**What the task asks**
The answer should hold every line of the listing, unchanged and free of images.

Start of Collected data

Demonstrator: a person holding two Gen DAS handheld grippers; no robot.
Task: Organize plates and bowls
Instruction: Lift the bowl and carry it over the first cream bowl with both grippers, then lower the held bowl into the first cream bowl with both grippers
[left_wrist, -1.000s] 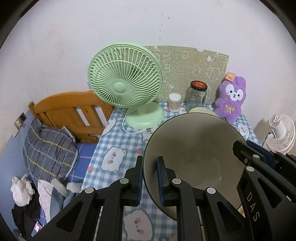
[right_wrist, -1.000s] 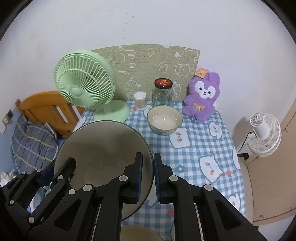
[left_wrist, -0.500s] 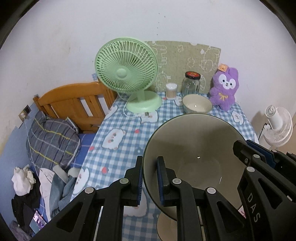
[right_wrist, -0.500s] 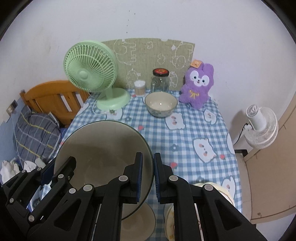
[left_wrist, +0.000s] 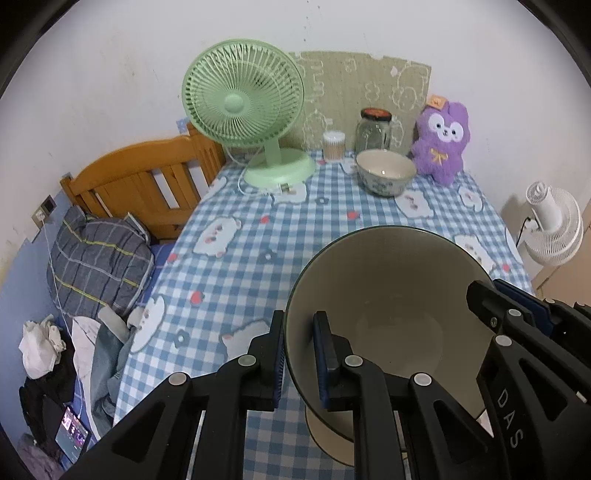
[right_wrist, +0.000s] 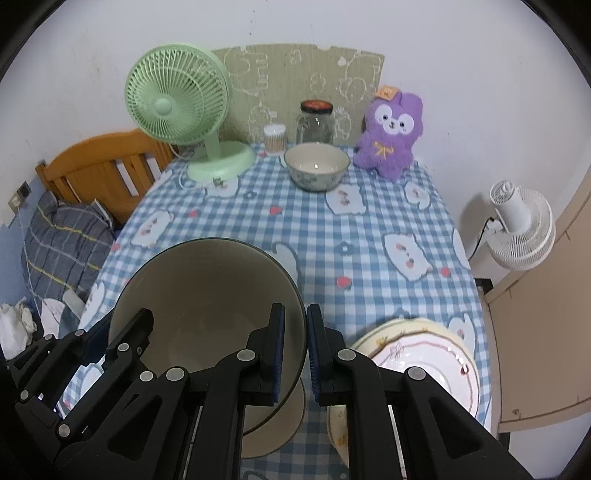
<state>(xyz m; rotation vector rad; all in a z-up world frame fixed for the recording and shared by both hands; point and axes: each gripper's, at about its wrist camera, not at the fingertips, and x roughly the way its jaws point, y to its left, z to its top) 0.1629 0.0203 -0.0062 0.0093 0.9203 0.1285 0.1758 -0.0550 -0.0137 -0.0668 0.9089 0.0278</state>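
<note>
both grippers, left (left_wrist: 298, 356) and right (right_wrist: 295, 350), clenched on the big bowl's (left_wrist: 388, 295) rim, have drawn it back toward the table's (right_wrist: 369, 236) near edge beside the plates (right_wrist: 424, 354), probably for set-down.

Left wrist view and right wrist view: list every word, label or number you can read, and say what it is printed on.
"DAS": on the right gripper's black body, left wrist view.
Jar lid: red marking, too blurred to read.
Plush toy's orange tag: too small to read.
Phone screen on the floor: unreadable.
Nothing else carries text.
</note>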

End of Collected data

**Expected answer**
Demonstrator: a person holding two Gen DAS handheld grippers; no robot.
Task: Organize plates and bowls
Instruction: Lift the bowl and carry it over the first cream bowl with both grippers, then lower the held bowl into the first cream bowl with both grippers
[left_wrist, -1.000s] 
[right_wrist, -1.000s] 
[left_wrist, -0.500s] 
[right_wrist, -0.500s] 
[left_wrist, +0.000s] 
[right_wrist, +0.000s] 
<state>(xyz m; rotation vector rad; all in a z-up world frame fixed for the recording and shared by both hands; point and axes: each gripper's, at about its wrist camera, not at the fingertips, and x roughly the way its jaws point, y to its left, z to its top) 0.1629 0.0203 -0.0062 0.0093 0.9203 0.1285 0.1758 -0.0550 -0.0137 -0.0668 0.9089 0.0278</state>
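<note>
both grippers, left (left_wrist: 298, 356) and right (right_wrist: 295, 350), clenched on the big bowl's (left_wrist: 388, 295) rim, have drawn it back toward the table's (right_wrist: 369, 236) near edge beside the plates (right_wrist: 424, 354), probably for set-down.

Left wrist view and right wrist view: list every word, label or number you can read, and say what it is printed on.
"DAS": on the right gripper's black body, left wrist view.
Jar lid: red marking, too blurred to read.
Plush toy's orange tag: too small to read.
Phone screen on the floor: unreadable.
Nothing else carries text.
</note>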

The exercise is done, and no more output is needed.